Please note that this course description is preliminary. The final course description will be released in October 2020.
Familiarity with least squares linear regression
Ability to program in R or in Python
This course gives an overview of techniques for automated learning from ill-understood data for which it is hard or impossible to formulate a model that is even approximately correct. Here "learning" means: "finding structure, patterns, regularities" and using these patterns to predict future data. Statistical Learning is very similar to an area within computer science called “machine learning”, since many methods have their origin in computer sicence (pattern recognition, artificial intelligence).
Main topics in the course will be (1) supervised learning (regression and classification, but with a strong focus on the latter); (2) model selection; (3) basic clustering; basic optimization.The methods discussed will include various classical and state-of-the-art classification methods: LDA (1930s), naive Bayes, perceptrons (1960s), decision trees (1980s), logistic regression, boosting and support vector machines (2000s), neural networks and deep learning. We explain interrelations between these methods and analyze their behaviour. As for model selection, we again consider both classical and state of the art methods including various forms of cross-validation, Ridge, Lasso and other L1- methods. As to clustering, we consider the classic k-means and EM methods. For optimization, we will cover stochastic gradient descent, which is the most widely used method to train neural networks.
See www.timvanerven.nl/teaching/statlearn2018/ for detailed course information.
An introduction to Statistical Learning.
See the Leiden University students' website for the Statistical Science programme -> Schedules
Mode of Instruction
Lectures and computer practicals.
A written open-book exam (50%) You are allowed to bring any information on paper to the exam, and it is recommended to bring the book. However, digital copies of the book will not be allowed.
Two homework assignments (each 25%) The final homework grade will be determined as an average of the grades for the two assignments, without any rounding.
It is required to have a passing score both for the assignments and for the exam. This means at least a 5.5 average for the assignments and a 5.5 for the exam.
Both homework assignments involve setting up some experiments in R or Python, experimenting, and writing a short report about the results. Discussing the problems with other students is encouraged, but every participant must do their own experiments and write a report on their own.
Date information about the exam and resit can be found in the Time Table pdf document under the tab “Masters Programme” at http://www.math.leidenuniv.nl/statscience. The room and building for the exam will be announced on the electronic billboard, to be found at the opposite of the entrance, the content can also be viewed here http://info.liacs.nl/math/.
T. Hastie, R. Tibshirani, J. Friedman, The Elements of Statistical Learning, 2nd edition, 2009.
Handouts of some (very few) papers and about optimization
Make sure to enroll in Brightspace for grades and course materials and course updates.

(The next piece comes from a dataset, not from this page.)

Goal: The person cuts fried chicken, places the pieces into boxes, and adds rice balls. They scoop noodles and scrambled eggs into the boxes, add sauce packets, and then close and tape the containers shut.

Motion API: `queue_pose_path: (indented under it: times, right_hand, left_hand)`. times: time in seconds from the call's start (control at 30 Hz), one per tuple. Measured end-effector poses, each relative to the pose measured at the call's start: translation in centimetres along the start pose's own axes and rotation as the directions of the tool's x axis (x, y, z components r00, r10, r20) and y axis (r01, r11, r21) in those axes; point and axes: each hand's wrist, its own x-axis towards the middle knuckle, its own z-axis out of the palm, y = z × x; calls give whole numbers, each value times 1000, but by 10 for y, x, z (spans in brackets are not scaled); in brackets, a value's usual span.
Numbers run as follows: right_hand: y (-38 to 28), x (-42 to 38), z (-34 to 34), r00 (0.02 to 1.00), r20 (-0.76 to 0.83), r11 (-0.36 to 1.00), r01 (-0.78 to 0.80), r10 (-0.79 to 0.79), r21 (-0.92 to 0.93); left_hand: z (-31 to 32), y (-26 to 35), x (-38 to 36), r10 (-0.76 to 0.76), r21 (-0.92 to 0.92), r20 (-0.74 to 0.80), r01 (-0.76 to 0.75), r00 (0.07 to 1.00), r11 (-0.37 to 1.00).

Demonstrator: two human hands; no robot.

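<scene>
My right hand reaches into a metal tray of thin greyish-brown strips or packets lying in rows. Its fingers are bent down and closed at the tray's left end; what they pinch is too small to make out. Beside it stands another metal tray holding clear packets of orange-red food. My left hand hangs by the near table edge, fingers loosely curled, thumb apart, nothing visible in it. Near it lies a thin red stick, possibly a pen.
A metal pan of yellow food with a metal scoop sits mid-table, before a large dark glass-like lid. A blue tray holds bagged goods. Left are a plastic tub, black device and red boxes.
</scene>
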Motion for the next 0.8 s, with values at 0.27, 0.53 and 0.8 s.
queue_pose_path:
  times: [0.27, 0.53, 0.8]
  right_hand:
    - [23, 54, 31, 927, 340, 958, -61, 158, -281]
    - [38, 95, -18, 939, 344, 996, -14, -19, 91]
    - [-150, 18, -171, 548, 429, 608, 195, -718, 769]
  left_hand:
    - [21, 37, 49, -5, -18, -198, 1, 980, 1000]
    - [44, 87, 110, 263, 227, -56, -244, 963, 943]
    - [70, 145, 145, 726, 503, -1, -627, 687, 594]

To be able to obtain a grade and the ECTS for the course, sign up for the (re-)exam in uSis ten calendar days before the actual (re-)exam will take place. Note, the student is expected to participate actively in all activities of the program and therefore uses and registers for the first exam opportunity.
Exchange and Study Abroad students, please see the Prospective students website for information on how to apply.
Julian Karch: email@example.com
- This is an elective course of the Master Statistical Science for the Life and Behavioural sciences / Data Science.